[Task to complete]:
Quote all lines below exactly. Images stay out.

-*-*-

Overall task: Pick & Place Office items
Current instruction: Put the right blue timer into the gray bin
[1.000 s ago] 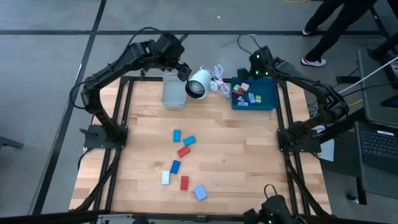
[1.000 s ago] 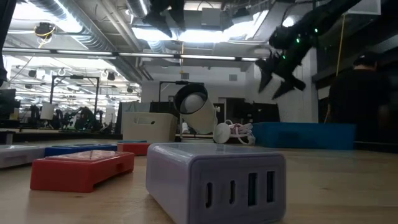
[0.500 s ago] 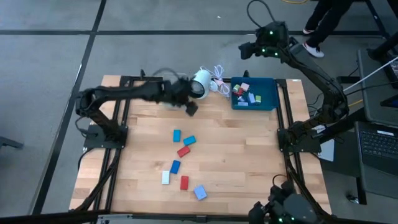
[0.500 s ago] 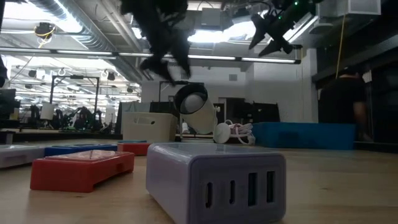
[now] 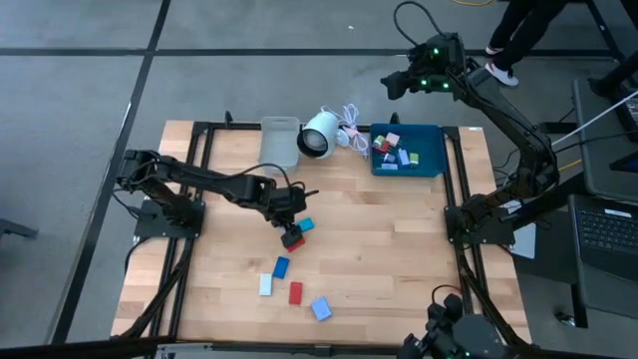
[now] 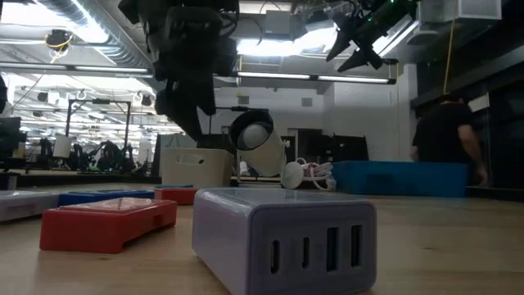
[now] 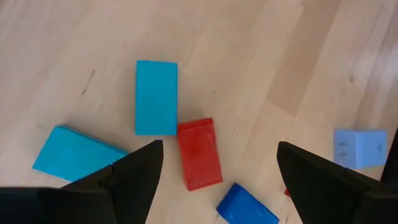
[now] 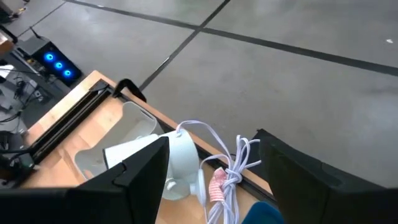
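Note:
Several office items lie mid-table: a red block (image 7: 199, 154), a light-blue block (image 7: 156, 97), another light-blue one (image 7: 74, 154), a blue one (image 7: 245, 205) and a pale cube (image 7: 359, 148). My left gripper (image 7: 221, 152) hangs open just above them, pointing down, its fingers standing either side of the red block (image 5: 292, 241) without touching it. More blocks, blue (image 5: 281, 266), white (image 5: 266, 285) and red (image 5: 295, 292), lie nearer the front. My right gripper (image 5: 394, 82) is open, high above the far right, near the blue tray (image 5: 427, 150) holding several pieces.
A grey bin (image 5: 279, 142) and a white round black-faced object (image 5: 317, 135) with a cord (image 8: 233, 168) stand at the far edge. A laptop (image 5: 608, 229) sits right of the table. A person (image 6: 446, 139) stands beyond the far right corner.
My left gripper has swung from above the grey bin down and toward the near edge, tipping more downward, and now hangs over the blocks at mid-table. My right gripper has risen from just above the blue tray and then held still. No block has moved.

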Controlling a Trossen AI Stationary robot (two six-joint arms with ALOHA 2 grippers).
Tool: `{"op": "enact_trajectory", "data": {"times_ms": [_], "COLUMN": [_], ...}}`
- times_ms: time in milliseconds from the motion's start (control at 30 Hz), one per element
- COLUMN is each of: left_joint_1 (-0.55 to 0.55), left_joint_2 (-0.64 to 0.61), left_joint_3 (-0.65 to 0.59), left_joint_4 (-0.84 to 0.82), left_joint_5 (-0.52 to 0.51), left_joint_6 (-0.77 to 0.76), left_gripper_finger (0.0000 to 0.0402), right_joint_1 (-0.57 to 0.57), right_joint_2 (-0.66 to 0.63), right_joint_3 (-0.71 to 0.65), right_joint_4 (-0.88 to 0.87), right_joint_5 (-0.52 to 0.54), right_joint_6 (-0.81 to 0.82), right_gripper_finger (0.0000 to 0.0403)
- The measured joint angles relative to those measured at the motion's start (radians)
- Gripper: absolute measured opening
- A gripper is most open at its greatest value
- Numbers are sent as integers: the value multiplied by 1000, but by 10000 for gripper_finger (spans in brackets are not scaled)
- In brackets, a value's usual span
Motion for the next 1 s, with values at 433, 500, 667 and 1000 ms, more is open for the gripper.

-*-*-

[Problem solution]:
Overall task: Pick & Place Office items
Current instruction: Put the right blue timer into the gray bin
[1.000 s ago] 
[1.000 s ago] 
[0.500 s ago] 
[0.500 s ago] 
[now] 
[now] 
[now] 
[now] 
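Note:
Several office items lie mid-table: a red block (image 7: 199, 154), a light-blue block (image 7: 156, 97), another light-blue one (image 7: 74, 154), a blue one (image 7: 245, 205) and a pale cube (image 7: 359, 148). My left gripper (image 7: 221, 152) hangs open just above them, pointing down, its fingers standing either side of the red block (image 5: 292, 241) without touching it. More blocks, blue (image 5: 281, 266), white (image 5: 266, 285) and red (image 5: 295, 292), lie nearer the front. My right gripper (image 5: 394, 82) is open, high above the far right, near the blue tray (image 5: 427, 150) holding several pieces.
A grey bin (image 5: 279, 142) and a white round black-faced object (image 5: 317, 135) with a cord (image 8: 233, 168) stand at the far edge. A laptop (image 5: 608, 229) sits right of the table. A person (image 6: 446, 139) stands beyond the far right corner.
My left gripper has swung from above the grey bin down and toward the near edge, tipping more downward, and now hangs over the blocks at mid-table. My right gripper has risen from just above the blue tray and then held still. No block has moved.
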
Controlling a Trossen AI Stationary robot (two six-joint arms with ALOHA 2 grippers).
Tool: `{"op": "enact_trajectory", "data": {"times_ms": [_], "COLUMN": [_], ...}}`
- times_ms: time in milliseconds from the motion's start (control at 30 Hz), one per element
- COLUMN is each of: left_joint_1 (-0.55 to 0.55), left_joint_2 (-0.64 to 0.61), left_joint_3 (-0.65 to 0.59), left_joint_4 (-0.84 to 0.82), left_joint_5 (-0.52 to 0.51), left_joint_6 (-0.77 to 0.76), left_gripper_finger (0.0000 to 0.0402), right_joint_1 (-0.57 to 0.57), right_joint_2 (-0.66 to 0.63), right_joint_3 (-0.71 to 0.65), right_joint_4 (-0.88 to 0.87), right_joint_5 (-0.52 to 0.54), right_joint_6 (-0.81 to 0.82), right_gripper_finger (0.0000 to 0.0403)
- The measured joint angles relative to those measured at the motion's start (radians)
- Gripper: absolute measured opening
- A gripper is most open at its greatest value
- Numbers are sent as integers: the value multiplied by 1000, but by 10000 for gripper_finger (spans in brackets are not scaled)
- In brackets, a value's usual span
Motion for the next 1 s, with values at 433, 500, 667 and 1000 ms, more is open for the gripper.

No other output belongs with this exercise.